I made the box from 5/8-in. fingerjointed pine screwed and glued together, and for appearance I sealed the wood with a clear coating after. I cut out a hand hole on the center of the top center to pull the box around, and added two holes on the sides to lift the box when going over a threshold or anything else that I feel it should not take the weight of the tool box as I pass over it.
As a door hanger I always needed a short step ladder, so I added steps when I built this new box. As a step ladder, it is very steady. I stand on the lower step to check the reveal on top of the door and I step on the higher one when I need to plane the top of the door if the reveal is a little tight. I use the steps as small work tables.
The steps fold up and out of the way. The bottom step opens to get to the tool tray. It folds all the way over and becomes a place to hang my hammer. The top step has a small fluorescent light mounted below. The light comes in handy and the step lifts up if I need even more light, which has been of great help in a few occasions while installing locksets on interior doors late in the evening in poorly lighted homes.

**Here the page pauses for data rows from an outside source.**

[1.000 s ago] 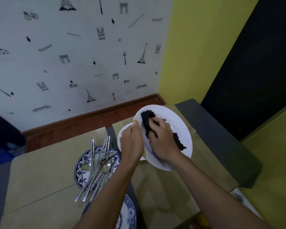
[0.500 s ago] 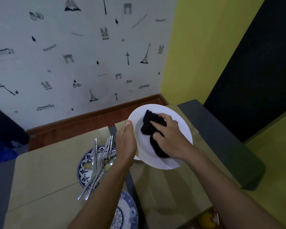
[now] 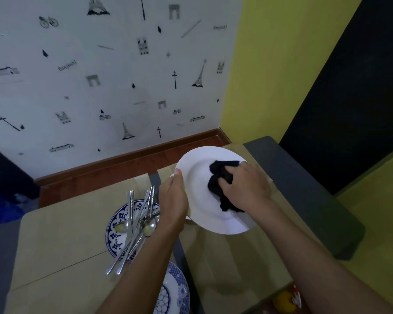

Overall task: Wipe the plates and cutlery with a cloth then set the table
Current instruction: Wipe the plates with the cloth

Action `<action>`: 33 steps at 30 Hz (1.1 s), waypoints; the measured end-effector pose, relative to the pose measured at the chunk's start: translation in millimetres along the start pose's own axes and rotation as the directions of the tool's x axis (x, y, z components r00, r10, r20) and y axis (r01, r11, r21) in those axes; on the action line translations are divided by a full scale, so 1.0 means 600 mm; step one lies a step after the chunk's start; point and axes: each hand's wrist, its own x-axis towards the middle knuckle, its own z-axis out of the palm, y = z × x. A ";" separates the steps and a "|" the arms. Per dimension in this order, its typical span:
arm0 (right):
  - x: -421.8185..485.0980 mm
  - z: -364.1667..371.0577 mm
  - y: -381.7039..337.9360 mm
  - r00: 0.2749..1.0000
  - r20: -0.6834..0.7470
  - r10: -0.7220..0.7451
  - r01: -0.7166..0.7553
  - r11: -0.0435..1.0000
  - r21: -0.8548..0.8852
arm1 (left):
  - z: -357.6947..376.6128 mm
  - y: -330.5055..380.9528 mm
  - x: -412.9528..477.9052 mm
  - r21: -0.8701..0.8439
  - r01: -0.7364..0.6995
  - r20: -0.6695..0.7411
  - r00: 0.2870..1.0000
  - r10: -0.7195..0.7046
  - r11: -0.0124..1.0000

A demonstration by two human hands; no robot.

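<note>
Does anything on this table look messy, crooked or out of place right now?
Only the cutlery: it lies in a loose heap across the blue-patterned plate, handles jutting past its rim over the table. Nothing looks spilled or broken.

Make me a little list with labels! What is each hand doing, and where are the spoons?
left hand: grips the rim of the white plate, holding it tilted
right hand: presses a dark cloth on the plate's face
cutlery: spoons and more, piled on a blue patterned plate
table: holds the patterned plate
</note>
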 end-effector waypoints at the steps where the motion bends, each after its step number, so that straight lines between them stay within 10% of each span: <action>1: -0.006 0.000 0.001 1.000 0.015 0.016 -0.016 1.000 -0.024 | -0.002 0.005 0.002 -0.013 0.002 -0.034 0.999 -0.003 1.000; 7: -0.059 0.031 -0.029 0.974 0.173 -0.149 0.103 0.963 0.250 | -0.005 0.013 0.023 0.050 -0.073 -0.108 0.991 0.078 0.996; 13: -0.071 0.065 -0.069 0.943 0.079 -0.323 0.176 0.686 0.706 | -0.001 0.015 0.031 0.019 -0.015 -0.084 0.996 0.017 1.000; 19: -0.068 0.045 -0.050 0.863 0.140 -0.485 0.329 0.751 0.573 | -0.023 0.023 0.031 0.002 0.061 -0.071 0.996 -0.060 0.998; 28: -0.008 0.039 -0.059 0.991 -0.090 -0.100 0.115 0.977 0.179 | -0.009 0.007 0.001 0.091 -0.020 -0.049 0.999 0.024 0.996; 33: -0.019 0.040 -0.040 0.981 0.103 -0.164 0.141 0.970 0.197 | -0.022 0.018 0.015 0.096 -0.005 -0.137 0.990 0.018 0.995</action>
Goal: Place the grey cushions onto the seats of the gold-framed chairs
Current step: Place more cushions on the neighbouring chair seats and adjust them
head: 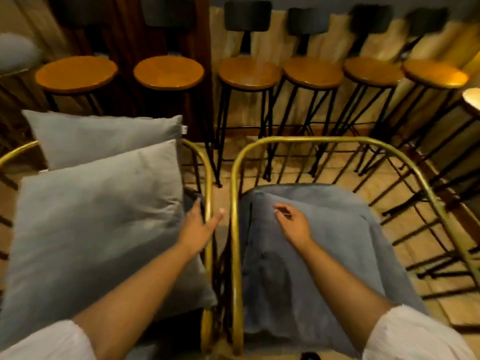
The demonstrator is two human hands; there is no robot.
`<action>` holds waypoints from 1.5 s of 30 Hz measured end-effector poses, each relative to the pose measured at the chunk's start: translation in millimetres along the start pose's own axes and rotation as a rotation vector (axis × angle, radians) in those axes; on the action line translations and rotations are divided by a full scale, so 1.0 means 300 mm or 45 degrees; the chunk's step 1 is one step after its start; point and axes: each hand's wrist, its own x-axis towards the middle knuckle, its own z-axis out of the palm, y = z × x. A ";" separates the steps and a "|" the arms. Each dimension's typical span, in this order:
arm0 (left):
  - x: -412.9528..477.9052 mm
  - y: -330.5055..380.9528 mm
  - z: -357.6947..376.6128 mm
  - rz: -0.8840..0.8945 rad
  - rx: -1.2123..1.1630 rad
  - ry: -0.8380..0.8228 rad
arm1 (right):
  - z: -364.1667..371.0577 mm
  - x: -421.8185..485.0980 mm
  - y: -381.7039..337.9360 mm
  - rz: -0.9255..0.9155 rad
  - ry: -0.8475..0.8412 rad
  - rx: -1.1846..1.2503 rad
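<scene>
Two gold-framed chairs stand side by side below me. The left chair (207,178) carries two grey cushions: a large one (98,224) in front and a second (104,133) leaning behind it. My left hand (200,224) rests at the large cushion's right edge beside the gold rail, fingers spread, holding nothing. The right chair (311,141) has a blue-grey cushion (324,255) lying on its seat. My right hand (292,220) lies on top of that cushion, fingers loosely curled; whether it pinches the fabric is unclear.
A row of several round wooden bar stools (249,72) with black legs and dark backrests lines the wall behind the chairs. Another grey padded seat (15,53) shows at the far left. Tiled floor (389,229) is visible through the right chair's wire frame.
</scene>
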 end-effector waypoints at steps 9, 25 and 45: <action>0.084 0.080 0.589 -0.160 -0.219 -0.238 | -0.431 0.133 0.563 0.452 0.146 -0.061; 0.250 -0.190 0.820 -0.674 -0.225 -0.132 | -0.615 0.156 1.038 0.903 0.011 0.342; -0.006 -0.118 1.024 -0.931 -0.389 -0.116 | -0.896 0.231 1.055 0.649 -0.090 0.261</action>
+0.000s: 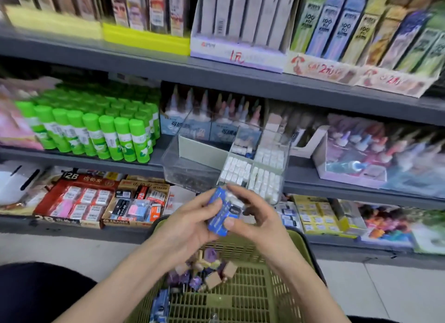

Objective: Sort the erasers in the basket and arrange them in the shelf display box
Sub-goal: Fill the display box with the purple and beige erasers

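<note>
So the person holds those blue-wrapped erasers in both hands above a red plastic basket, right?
Not quite: the head view shows an olive-green plastic mesh basket, not a red one. The left hand and right hand do hold the blue-wrapped erasers above it.

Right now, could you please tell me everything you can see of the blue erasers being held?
The blue erasers are a small bunch of flat blocks in glossy blue sleeves, with white ends showing at the top; the print is too blurred to read. They are held slightly tilted above the green basket, in front of the clear display box. The left hand grips them with its thumb on the front, and the right hand pinches them from the other side.
</note>
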Action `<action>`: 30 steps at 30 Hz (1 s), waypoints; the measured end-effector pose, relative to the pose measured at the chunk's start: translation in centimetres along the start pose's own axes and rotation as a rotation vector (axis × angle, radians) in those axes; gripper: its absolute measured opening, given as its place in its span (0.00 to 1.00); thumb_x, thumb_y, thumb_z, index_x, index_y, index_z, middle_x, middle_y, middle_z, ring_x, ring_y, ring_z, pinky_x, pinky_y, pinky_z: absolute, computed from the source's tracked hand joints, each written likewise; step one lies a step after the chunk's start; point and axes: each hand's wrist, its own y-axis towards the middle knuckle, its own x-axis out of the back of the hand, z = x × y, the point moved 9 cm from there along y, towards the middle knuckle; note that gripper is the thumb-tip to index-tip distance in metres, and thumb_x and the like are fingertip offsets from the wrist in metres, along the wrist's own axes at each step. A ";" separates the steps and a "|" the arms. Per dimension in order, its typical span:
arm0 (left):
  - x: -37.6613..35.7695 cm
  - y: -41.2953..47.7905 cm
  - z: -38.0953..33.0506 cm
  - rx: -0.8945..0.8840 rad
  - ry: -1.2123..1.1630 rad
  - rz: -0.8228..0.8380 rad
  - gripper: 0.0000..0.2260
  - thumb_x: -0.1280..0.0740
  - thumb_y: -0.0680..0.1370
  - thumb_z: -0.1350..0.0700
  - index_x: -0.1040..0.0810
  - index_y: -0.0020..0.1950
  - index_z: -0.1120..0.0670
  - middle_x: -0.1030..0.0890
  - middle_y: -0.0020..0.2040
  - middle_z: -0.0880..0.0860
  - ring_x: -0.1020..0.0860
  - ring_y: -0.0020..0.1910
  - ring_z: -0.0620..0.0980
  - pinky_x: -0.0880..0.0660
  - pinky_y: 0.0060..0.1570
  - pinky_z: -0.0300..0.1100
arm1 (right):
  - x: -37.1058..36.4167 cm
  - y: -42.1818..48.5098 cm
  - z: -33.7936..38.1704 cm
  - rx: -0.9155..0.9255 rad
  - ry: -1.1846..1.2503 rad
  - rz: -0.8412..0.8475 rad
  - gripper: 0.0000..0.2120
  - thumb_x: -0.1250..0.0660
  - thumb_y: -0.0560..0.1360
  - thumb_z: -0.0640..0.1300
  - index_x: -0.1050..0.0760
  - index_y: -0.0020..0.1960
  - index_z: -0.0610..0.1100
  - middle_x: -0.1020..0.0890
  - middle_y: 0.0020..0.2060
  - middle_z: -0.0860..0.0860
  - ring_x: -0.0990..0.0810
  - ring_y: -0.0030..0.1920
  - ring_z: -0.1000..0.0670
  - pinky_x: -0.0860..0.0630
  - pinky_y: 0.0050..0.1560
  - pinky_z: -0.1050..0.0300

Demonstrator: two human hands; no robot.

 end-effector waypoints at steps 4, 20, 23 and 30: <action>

The top surface of the top step is recessed to hold hinges and screws while I am installing hinges on the jamb or lockset hardware when installing locks.
Tools on the move
Mobility is a must for a working tool box. The old box had heavy duty castors, but on the new box, I used 6-in. diameter wheels–good enough to climb curbs, steps and every obstacle I encounter. I could have gone bigger, but it was not necessary, 6-in. is good enough. I mounted the wheels on regular 1/2-in. galvanized electrical tubing for an axle.
To move it around, I just tip the box back and wheel it like a hand truck. Even fully loaded, it is very easy to load and unload from my truck. It is a one man tool box–on the heavy side like most tool boxes–but I have lifted it and carried up and down the stairs many times without problems.
Built in juice
Even with all the cordless tools that I own, I still need electricity for plug in tools. So I turned my tool box into a giant extension cord. I mounted a single receptacle on the back of the box that is fed by a 16-ft. power cord. The power cord coils up and stores in a space in the back of the box.
The rest of the bottom area is for tools or objects that I don’t need quite often or that are too big to be in the upper shelf where all the other tools are. I put magnets under the middle shelf intended to hold chisels temporarily while using them. But I found that I never had any real need to use them–they were unnecessary after all. But all in all the box has turned out very useful and complete for all my needs.